* EXERCISE BRIEF *
Copy the records below exactly, starting at the line that contains "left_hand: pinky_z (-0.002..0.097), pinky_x" and ending at the line that contains "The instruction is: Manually"; leave out any pictures.

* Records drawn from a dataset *
BEGIN

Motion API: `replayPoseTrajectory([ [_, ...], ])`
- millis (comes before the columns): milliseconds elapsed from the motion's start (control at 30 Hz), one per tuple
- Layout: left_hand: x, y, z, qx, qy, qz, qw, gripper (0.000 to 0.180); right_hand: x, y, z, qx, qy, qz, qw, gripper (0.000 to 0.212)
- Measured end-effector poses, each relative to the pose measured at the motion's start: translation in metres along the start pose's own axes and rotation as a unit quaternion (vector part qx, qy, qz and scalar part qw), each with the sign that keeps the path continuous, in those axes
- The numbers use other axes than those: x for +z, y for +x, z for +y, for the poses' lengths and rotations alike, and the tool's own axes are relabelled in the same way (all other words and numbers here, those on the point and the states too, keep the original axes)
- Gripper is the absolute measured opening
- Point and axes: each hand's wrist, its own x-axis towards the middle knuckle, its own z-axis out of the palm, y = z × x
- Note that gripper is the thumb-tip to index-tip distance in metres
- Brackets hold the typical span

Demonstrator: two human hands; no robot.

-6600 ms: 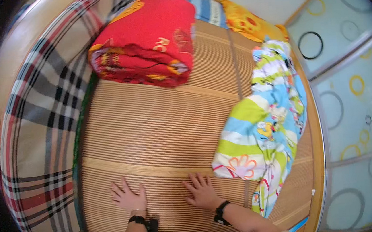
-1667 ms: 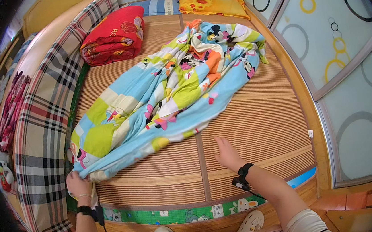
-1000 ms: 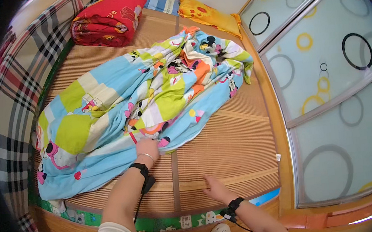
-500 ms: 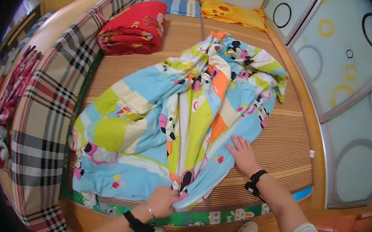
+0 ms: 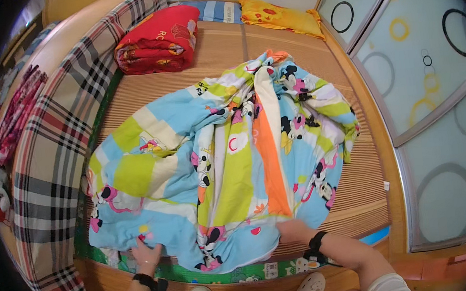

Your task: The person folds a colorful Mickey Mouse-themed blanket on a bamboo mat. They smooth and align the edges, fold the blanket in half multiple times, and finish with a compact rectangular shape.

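Observation:
A crumpled quilt cover [image 5: 237, 184] in light blue, lime green, cream and orange, printed with cartoon mice, spreads over the bed mat. Its far end is bunched up, and long folds run toward me. At its near left edge, my left hand [image 5: 147, 256] touches the cloth with thumb and fingers apart. My right hand [image 5: 296, 231] is closed on the near right edge, slightly blurred, its fingertips partly hidden against the cloth. Beside it, an orange strip runs fairly straight toward the far end. Both wrists wear black bands.
A folded red quilt [image 5: 158, 40] sits at the far left, with a yellow pillow [image 5: 279, 17] and a blue pillow [image 5: 212, 12] along the back. A plaid-covered bed side [image 5: 51, 180] borders the left. Frosted sliding doors [image 5: 444, 181] stand right. The brown ribbed mat [image 5: 360, 184] has a green printed border.
My left hand has let go of the near middle edge and moved left. My right hand has moved down and left to the near edge. The cover's right part has opened out, showing more orange.

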Motion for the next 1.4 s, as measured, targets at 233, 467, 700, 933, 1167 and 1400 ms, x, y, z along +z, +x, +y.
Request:
replayPoseTrajectory([
  [233, 0.001, 0.099, 0.032, 0.053, 0.022, -0.001, 0.998, 0.099, -0.025, -0.035, -0.059, 0.013, 0.122, -0.146, 0.982, 0.04],
  [467, -0.126, 0.184, 0.126, 0.275, -0.008, 0.193, 0.942, 0.08, -0.01, -0.038, -0.064, 0.06, 0.254, -0.043, 0.964, 0.05],
  [700, -0.114, 0.049, 0.213, 0.431, -0.014, 0.142, 0.891, 0.093, -0.055, 0.01, -0.058, 0.068, 0.397, 0.335, 0.852, 0.039],
  [933, -0.051, -0.112, 0.221, 0.504, -0.032, -0.238, 0.83, 0.088, -0.059, 0.015, -0.078, -0.053, 0.359, 0.227, 0.904, 0.043],
  [1167, -0.061, -0.051, 0.178, 0.553, -0.067, 0.044, 0.829, 0.024, -0.042, 0.0, 0.01, -0.067, 0.364, 0.225, 0.901, 0.059],
  [1400, -0.179, 0.065, 0.113, 0.238, -0.174, 0.259, 0.92, 0.032, -0.03, -0.018, 0.161, 0.239, 0.489, 0.499, 0.674, 0.053],
])
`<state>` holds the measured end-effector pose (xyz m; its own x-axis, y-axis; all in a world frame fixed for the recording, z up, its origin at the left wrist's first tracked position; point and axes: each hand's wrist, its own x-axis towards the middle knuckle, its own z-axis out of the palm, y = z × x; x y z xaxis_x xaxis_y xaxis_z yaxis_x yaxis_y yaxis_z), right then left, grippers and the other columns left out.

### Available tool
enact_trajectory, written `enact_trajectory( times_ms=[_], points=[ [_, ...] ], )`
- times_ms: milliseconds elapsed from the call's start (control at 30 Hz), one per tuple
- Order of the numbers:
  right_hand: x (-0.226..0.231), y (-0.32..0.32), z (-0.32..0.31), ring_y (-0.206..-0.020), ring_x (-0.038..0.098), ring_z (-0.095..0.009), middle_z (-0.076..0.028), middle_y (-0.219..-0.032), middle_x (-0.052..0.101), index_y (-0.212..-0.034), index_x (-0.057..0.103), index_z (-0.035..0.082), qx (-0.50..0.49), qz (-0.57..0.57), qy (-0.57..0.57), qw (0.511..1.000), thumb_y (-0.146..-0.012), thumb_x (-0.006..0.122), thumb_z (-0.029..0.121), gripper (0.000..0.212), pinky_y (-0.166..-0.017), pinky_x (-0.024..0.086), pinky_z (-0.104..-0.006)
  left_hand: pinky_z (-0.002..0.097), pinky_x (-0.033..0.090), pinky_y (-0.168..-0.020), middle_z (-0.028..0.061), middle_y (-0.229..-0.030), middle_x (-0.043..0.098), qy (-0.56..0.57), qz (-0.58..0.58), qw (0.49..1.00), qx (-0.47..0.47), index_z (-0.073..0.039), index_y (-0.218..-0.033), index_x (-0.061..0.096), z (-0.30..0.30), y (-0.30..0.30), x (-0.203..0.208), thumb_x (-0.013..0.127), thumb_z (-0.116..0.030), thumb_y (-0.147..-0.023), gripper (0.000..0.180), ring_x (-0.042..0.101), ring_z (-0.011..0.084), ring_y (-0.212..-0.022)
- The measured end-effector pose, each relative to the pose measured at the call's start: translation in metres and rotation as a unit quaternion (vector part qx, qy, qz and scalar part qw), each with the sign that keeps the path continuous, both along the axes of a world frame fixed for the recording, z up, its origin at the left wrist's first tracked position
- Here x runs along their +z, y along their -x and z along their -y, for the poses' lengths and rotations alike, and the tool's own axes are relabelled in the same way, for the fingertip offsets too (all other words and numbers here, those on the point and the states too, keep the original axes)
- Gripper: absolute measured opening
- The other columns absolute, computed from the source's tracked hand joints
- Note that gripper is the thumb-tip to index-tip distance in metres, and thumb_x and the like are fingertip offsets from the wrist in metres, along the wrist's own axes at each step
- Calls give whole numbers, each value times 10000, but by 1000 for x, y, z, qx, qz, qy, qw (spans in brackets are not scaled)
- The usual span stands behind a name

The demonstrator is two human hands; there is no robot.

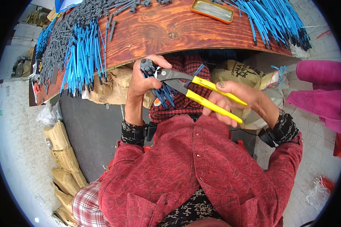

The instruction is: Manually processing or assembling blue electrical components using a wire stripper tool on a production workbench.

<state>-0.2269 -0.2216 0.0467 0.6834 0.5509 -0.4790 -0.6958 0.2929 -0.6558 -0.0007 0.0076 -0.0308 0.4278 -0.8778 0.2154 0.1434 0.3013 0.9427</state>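
Observation:
In my right hand [250,96] are the pliers [208,104], with yellow grips and dark metal jaws. The grips stand apart, thumb over the upper one and fingers at the lower one. My left hand [140,81] is closed around a dark grey ribbed plastic fitting [146,65], fingers above and thumb below. The pliers' head reaches this fitting; whether the jaws bite on it is hidden by the hand. Blue rods [166,96] lie under my hands on the red plaid cloth [182,104] over my lap.
Ahead is a wooden table [147,38] with a curved near edge. On it lie blue rods with black tips [83,56], grey fittings [58,49], more blue rods [271,19] and a tin of thin pins [213,10]. Sacks [113,87] stand below; magenta cloth [322,81] hangs right.

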Motion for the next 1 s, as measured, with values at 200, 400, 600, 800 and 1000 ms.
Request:
enact_trajectory(
  times_ms=[200, 400, 600, 800, 1000],
  points=[
    [41, 5, -24, -645, 679, -289, -163, -761, 660, -1369, 525, 8, -14, 304, 507, 806, -820, 802, 339, 698, -600, 541, -381, 276, 504, -812, 65, -1007, 697, 2, 4, 1000, 15, 3, -1045, 716, 0, -8, -8, 954, -530, -612, 727, 656, 141, -909],
    [22, 8, -35, -669, 673, -310, -163, -970, 636, -1400, 495, -3, -45, 473, 717, 510, -822, 742, 264, 682, -597, 545, -409, 261, 502, -786, 46, -965, 710, -22, 44, 996, 74, 17, -1107, 719, 2, -2, 0, 958, -493, -633, 735, 652, 119, -869],
    [8, -8, -4, -571, 658, -237, -140, -788, 648, -1397, 516, -36, 12, 307, 450, 839, -970, 488, 500, 686, -549, 555, -357, 258, 499, -773, 58, -968, 712, -7, 53, 998, 15, 33, -1166, 710, -5, 3, -3, 943, -521, -652, 791, 654, 115, -866],
    [38, -6, -13, -600, 680, -283, -140, -708, 660, -1342, 515, -12, 56, 230, 409, 881, -890, 676, 401, 633, -579, 548, -400, 278, 507, -811, 72, -1030, 706, 1, 3, 1000, 10, 13, -1068, 723, -5, -3, -3, 956, -496, -642, 704, 660, 138, -915],
    [11, 2, -22, -630, 649, -343, -162, -823, 642, -1250, 460, -22, 22, 341, 540, 769, -800, 708, 138, 538, -581, 529, -426, 281, 507, -825, 65, -1018, 712, -7, 23, 999, 35, 11, -1072, 727, 3, 3, 3, 954, -486, -650, 691, 661, 141, -918]
  ],
)
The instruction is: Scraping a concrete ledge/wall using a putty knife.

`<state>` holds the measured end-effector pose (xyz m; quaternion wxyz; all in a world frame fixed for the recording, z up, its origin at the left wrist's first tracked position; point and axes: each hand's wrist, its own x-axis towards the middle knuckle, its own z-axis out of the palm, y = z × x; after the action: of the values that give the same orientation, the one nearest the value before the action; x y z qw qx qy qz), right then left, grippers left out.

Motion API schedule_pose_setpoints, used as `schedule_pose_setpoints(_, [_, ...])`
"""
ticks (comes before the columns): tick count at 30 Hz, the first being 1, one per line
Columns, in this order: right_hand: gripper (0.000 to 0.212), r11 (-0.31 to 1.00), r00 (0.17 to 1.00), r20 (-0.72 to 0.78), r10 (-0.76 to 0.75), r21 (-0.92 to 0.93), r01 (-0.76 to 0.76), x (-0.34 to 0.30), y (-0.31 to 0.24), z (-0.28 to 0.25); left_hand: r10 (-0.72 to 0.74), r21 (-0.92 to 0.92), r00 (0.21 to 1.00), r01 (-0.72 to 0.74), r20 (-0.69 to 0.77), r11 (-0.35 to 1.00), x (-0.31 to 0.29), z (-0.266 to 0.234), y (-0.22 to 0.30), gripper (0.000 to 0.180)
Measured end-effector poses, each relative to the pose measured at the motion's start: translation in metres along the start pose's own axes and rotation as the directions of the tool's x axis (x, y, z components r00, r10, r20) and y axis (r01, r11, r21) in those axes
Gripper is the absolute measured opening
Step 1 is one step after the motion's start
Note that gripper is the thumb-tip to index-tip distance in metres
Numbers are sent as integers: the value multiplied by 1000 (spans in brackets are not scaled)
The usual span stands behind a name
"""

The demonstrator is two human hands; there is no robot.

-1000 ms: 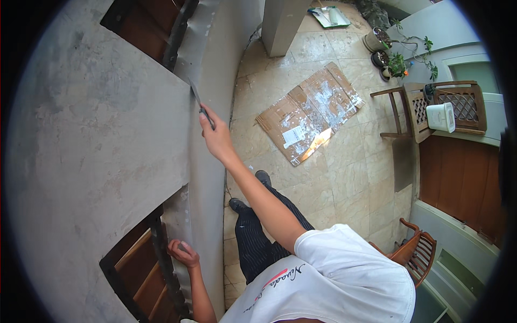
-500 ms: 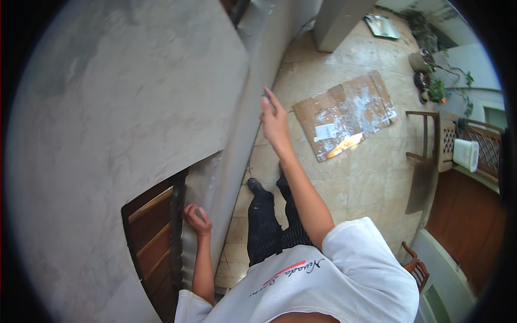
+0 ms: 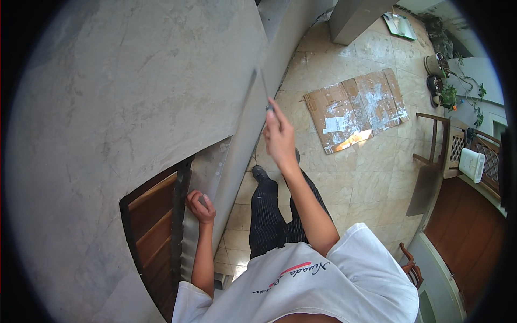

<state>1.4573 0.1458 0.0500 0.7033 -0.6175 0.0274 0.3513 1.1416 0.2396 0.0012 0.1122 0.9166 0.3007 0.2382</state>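
My right hand (image 3: pixel 281 140) is closed around the dark handle of a thin, flat-bladed scraper (image 3: pixel 263 82). Its blade points up and away, close to the grey plastered wall (image 3: pixel 161 81); whether it touches the wall I cannot tell. Lower and to the left, my left hand (image 3: pixel 200 208) is curled around a small grey lump (image 3: pixel 203 201), whose kind I cannot make out. That hand is beside the grey sill (image 3: pixel 207 167) of a window opening with brown wooden slats (image 3: pixel 153 215). The wall's surface is patchy and smeared.
A flattened cardboard sheet (image 3: pixel 358 107) with white smears lies on the tiled floor (image 3: pixel 371 183). A grey pillar (image 3: pixel 358 21) stands at the top. On the right are potted plants (image 3: pixel 447 97), a wooden bench (image 3: pixel 455 142) bearing a white container (image 3: pixel 472 164), and a chair (image 3: pixel 412 266).
My right hand has shifted slightly right and down in the picture, and the scraper's blade now shows more plainly. My left hand, still curled, appears a little higher. The view has moved slightly.
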Motion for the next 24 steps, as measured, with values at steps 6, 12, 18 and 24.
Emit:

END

* ANSWER TO THIS PROBLEM *
  left_hand: pinky_z (-0.002..0.097), pinky_x (-0.033..0.090), pinky_y (-0.168..-0.020), middle_z (-0.028..0.061), middle_y (-0.229..-0.030), middle_x (-0.043..0.098), qy (-0.56..0.57), qz (-0.58..0.58), qw (0.49..1.00), qx (-0.47..0.47), index_z (-0.073..0.039), index_y (-0.218..-0.033), index_x (-0.061..0.096), z (-0.30..0.30), y (-0.30..0.30), x (-0.203..0.208), thumb_x (-0.013..0.127), thumb_z (-0.116..0.030), thumb_y (-0.147..-0.023), gripper (0.000..0.180), ring_x (-0.042..0.101), ring_z (-0.011..0.084), ring_y (-0.212..-0.022)
- The measured end-effector pose, each relative to the pose measured at the call's start: translation in metres and rotation as a unit quaternion (vector part qx, qy, qz and scalar part qw), each with the sign that keeps the path continuous, both along the axes of a world frame fixed for the recording, z up, its origin at the left wrist's first tracked position
- Here x runs along their +z, y along their -x and z along their -y, for the poses' lengths and rotations alike, and the tool's own axes are relabelled in the same way, for the fingertip offsets too (all other words and numbers here, those on the point and the states too, keep the original axes)
- Gripper: absolute measured opening
- The other columns absolute, computed from the source's tracked hand joints
- Note that gripper is the thumb-tip to index-tip distance in metres, and thumb_x and the like are fingertip offsets from the wrist in metres, along the wrist's own axes at each step
- Calls give whole numbers, each value times 10000, but by 1000 for x, y, z, qx, qz, qy, qw (spans in brackets are not scaled)
- The usual span stands behind a name

The demonstrator is two human hands; there is no robot.


The instruction is: Manually processing or assembling blue electrical components using a wire stripper tool on a production workbench.

The exercise has now been completed.